What to do with the data? The evolution of data platforms in a post big data world

Thought leader Esteban Kolsky takes on the big question: What will data platforms look like now that big data's hype is over and big data "solutions" are at hand?
Written by Paul Greenberg, Contributor

Note: I've had the eminent thought leader Esteban Kolsky, founder and managing principal of ThinkJar, doing guest posts before on this blog. Time and again, the guy simply nails what the core of contemporary thinking is and how to approach it.

This time, he goes to the heart of how the business world is evolving and what it takes to have a transformative success - and that means ecosystems and platforms.

This post is the first of two that he will have here. (Part two comes next week.) The idea for these posts grew out of research that Esteban just finished for Radius, a company that characterizes itself as providing Customer Data Platforms (CDP) for B2B revenue teams. This research inspired more than simply a post with market data; this is significant thinking on where data platforms are going in a world that has solved (more or less) big data.

So, Esteban, start the ball rolling...

Thanks, Paul, for letting me use your blog to spout on data and data platforms. I want to split the research I did in two posts (for easier consumption). First one (this one) on the evolution of data, and the second one (next one) on the evolution of data platforms.

There has been a lot of discussion recently on the "thought leadership interwebz" about what is the best way to aggregate data. We talk about data lakes, swamps, BI, MDM, CDP, and much, much more -- but none of this provides a simple solution to the problem of how to optimize data use in a digitally transformed organization.

Also: IBM Cloud Private for Data preps Red Hat OpenShift certification, queryplex search tool

The problem has recently risen to the executive level, where I am having conversations about the differences between all of them. Where did all this problem start? Glad you asked.

Evolution of data: Where it all started

Mind-blowing volumes of data started the problem.

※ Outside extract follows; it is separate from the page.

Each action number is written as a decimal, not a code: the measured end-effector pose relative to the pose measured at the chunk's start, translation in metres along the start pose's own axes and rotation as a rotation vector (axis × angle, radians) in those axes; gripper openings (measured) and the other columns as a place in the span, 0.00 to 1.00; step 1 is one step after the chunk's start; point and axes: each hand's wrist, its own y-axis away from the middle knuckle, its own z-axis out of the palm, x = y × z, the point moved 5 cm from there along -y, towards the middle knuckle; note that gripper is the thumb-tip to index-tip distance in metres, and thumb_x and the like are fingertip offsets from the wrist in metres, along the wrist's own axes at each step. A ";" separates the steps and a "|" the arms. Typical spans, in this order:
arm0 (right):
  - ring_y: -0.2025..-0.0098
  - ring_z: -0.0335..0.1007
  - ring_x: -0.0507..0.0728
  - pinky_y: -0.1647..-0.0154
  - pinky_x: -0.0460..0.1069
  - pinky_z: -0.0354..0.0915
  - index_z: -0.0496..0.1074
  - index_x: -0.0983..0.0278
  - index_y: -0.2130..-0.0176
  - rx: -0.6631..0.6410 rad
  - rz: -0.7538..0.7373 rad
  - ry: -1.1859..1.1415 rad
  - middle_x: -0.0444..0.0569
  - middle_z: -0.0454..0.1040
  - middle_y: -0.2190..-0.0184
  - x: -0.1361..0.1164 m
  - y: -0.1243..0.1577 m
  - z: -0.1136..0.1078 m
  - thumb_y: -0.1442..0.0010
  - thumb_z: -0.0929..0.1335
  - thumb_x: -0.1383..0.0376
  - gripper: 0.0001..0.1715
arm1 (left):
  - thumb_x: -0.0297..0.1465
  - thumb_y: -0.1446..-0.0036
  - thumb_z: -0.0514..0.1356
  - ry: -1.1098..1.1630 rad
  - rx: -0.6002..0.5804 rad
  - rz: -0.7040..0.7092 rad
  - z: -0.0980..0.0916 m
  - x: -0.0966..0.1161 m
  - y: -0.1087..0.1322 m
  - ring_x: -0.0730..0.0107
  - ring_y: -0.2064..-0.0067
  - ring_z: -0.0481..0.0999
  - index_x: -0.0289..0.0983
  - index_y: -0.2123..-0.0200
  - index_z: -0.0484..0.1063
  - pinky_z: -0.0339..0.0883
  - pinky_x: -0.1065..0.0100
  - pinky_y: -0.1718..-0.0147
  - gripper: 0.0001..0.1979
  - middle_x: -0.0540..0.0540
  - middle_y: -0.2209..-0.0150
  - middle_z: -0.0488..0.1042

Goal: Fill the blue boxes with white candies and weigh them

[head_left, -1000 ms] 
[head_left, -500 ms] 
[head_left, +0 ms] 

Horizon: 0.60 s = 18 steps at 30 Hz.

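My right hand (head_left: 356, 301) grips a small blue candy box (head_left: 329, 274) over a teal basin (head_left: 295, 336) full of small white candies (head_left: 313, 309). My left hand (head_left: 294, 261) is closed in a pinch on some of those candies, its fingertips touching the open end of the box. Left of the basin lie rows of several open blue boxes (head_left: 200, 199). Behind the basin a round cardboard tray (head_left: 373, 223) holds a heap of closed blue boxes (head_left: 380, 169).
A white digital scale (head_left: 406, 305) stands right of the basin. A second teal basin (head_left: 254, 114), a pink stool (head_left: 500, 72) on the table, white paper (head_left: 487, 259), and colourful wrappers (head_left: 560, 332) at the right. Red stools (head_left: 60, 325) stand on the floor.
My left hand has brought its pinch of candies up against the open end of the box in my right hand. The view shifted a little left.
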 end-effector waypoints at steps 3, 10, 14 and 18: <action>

By 2025, the volume of all data created will top 163ZB (zettabytes). Enterprises will experience a 50-fold increase in data they must manage. This is what we started using the last five to six years under the name of big data. As with all technology-only solutions, they quickly became "solutions" looking for problems to solve -- not the solution to existing problems.

What is available today is focused on the sheer amount of data available (big data), and how to store it, rather than finding value from it. If we only wanted to process data, the big data movement would've been fine, but since we want more (actionable insights became the holy grail of data processing shortly after big data started, and the origin of digital transformation), we need to find different value propositions for that tidal wave of data.


In the last 10 years, we saw slow progress from simple, demographic data-in-storage to multi-dimensional data-in-use: We moved away from creating huge electronic storage areas for data, and we began to use it in real-time; unfortunately, most enterprise data today is still stored in disparate systems waiting to be processed. Value comes from aggregating the right data from myriad sources and using it efficiently and effectively to solve business quandaries and optimize processes -- and to do that, we need to understand what the data shows, not just the data itself.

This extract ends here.